WHAT THE TASK ASKS |
From the records below, transcribe exactly the lines that begin at the line with "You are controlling" and end at the line with "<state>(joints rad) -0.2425", both included.
━━━━
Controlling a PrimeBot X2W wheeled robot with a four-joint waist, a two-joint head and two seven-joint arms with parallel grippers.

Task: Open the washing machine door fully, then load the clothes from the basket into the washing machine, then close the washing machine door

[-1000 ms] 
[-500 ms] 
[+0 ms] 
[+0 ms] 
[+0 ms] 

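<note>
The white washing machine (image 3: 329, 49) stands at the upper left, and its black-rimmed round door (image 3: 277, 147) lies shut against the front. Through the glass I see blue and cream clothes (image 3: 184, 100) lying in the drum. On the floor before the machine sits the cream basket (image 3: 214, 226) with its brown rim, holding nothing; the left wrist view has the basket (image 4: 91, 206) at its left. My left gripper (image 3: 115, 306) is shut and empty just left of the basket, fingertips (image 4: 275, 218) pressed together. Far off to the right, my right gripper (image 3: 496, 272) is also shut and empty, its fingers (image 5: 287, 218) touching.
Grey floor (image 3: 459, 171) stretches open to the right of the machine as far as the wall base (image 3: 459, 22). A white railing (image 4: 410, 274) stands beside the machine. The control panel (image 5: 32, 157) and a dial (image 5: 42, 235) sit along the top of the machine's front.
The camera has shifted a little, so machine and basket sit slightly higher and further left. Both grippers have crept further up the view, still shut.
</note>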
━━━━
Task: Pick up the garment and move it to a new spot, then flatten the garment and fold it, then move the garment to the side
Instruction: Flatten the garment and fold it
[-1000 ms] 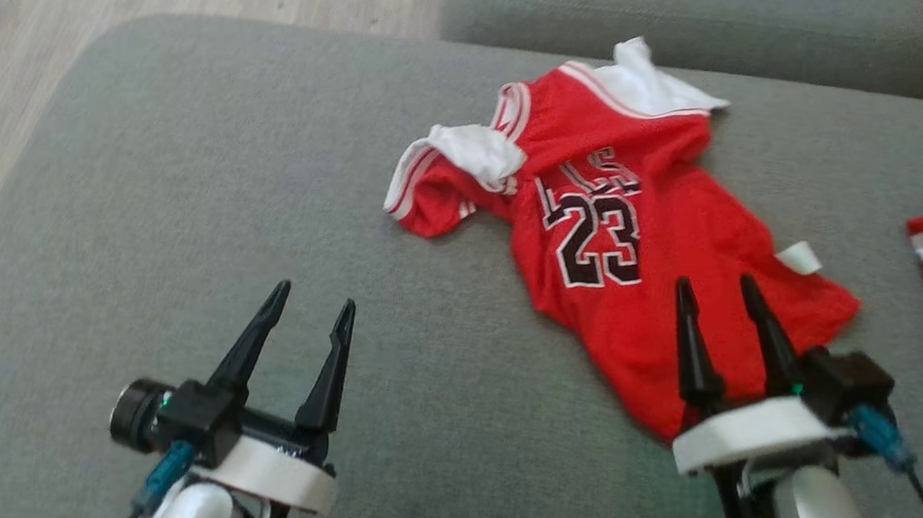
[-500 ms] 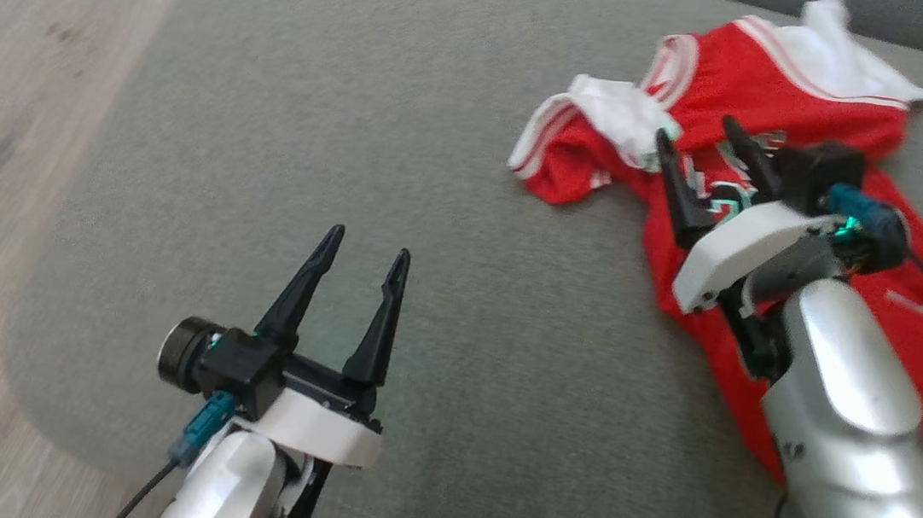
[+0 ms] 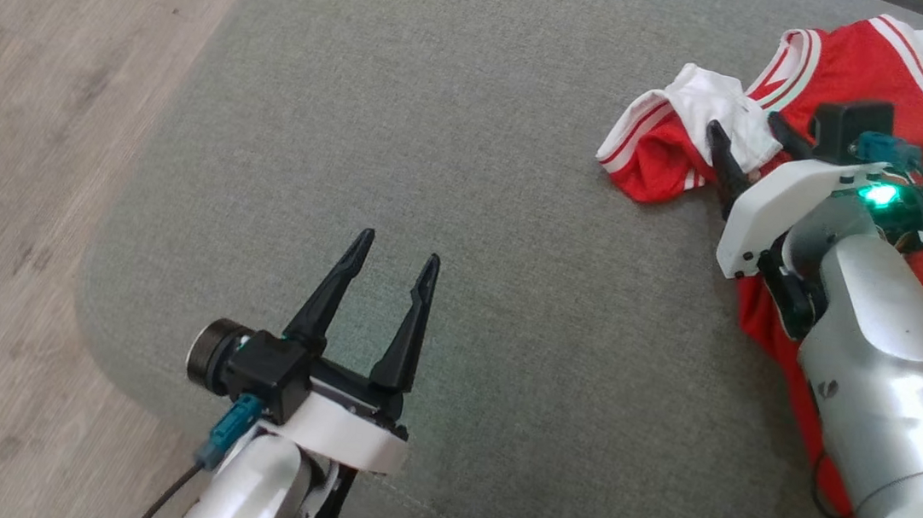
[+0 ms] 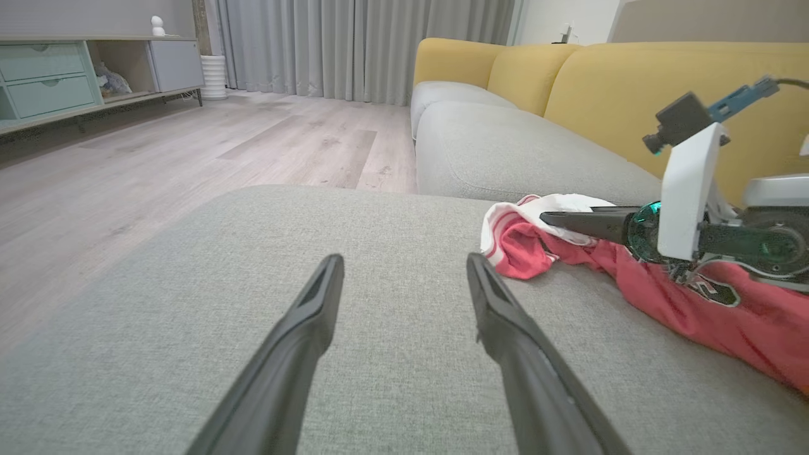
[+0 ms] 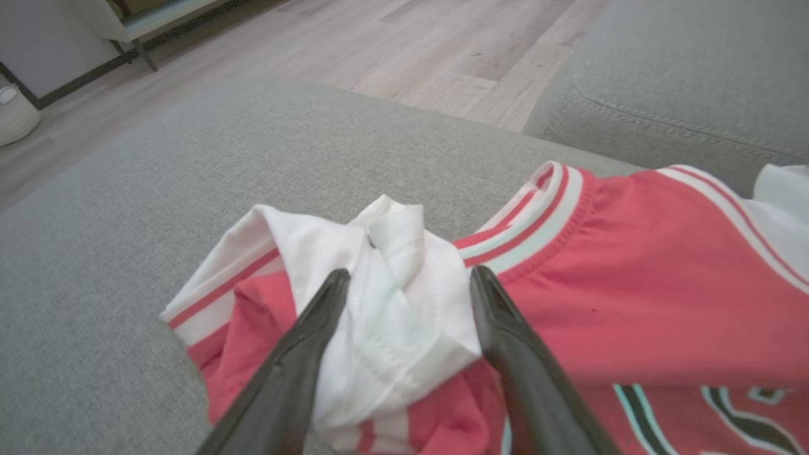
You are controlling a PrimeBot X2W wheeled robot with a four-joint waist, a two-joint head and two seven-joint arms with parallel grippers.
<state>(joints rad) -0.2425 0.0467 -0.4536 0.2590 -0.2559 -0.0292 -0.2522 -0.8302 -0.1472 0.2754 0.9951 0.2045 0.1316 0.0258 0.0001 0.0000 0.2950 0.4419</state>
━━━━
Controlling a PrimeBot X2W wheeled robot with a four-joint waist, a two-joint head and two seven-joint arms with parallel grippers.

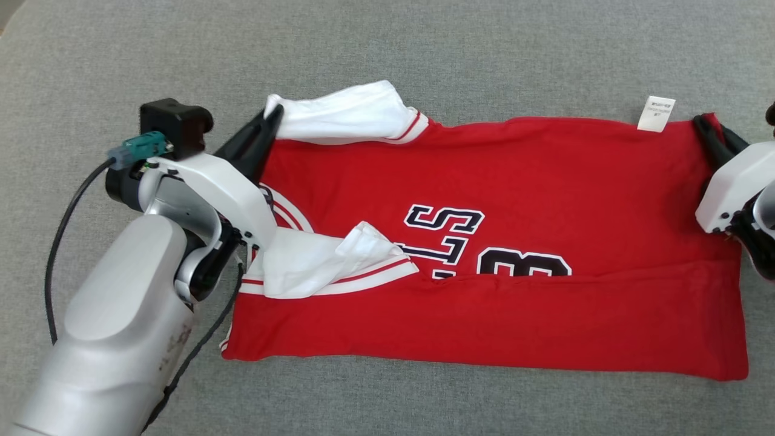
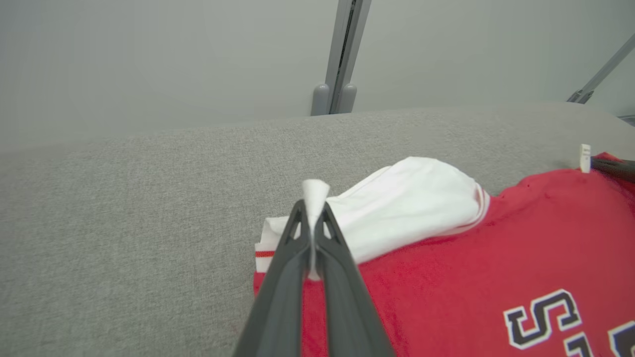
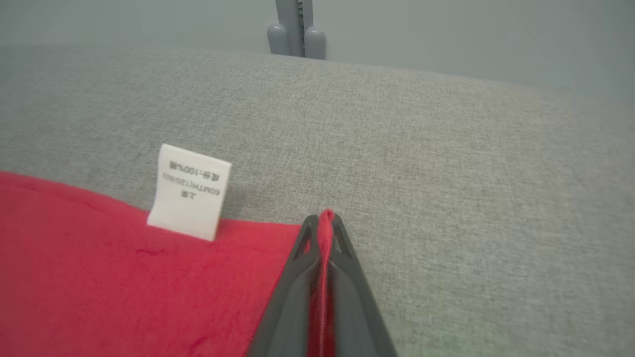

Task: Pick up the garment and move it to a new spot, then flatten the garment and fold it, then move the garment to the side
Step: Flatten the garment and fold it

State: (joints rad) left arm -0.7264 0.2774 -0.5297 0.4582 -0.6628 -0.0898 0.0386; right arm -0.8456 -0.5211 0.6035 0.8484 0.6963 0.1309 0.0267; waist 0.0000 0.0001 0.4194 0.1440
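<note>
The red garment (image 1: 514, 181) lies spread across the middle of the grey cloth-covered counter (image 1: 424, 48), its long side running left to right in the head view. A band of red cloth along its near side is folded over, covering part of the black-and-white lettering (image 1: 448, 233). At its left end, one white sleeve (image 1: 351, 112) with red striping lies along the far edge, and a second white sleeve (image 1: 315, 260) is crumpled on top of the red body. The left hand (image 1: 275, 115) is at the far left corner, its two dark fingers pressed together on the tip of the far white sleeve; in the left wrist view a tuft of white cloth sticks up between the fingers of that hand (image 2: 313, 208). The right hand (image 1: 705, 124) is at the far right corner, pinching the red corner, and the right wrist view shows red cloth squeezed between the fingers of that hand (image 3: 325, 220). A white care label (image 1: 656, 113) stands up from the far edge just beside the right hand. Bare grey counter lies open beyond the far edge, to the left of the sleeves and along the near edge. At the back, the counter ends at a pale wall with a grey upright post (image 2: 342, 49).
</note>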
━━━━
SOLUTION FOR THIS PROBLEM |
You are controlling a PrimeBot X2W wheeled robot with a four-joint waist, a two-joint head and two seven-joint arms with parallel grippers.
<state>(joints rad) -0.2425 0.0467 -0.4536 0.2590 -0.2559 -0.0292 -0.2522 -0.8302 -0.1472 0.2754 0.9951 0.2045 0.1316 0.0258 0.0001 0.0000 0.2950 0.4419</state>

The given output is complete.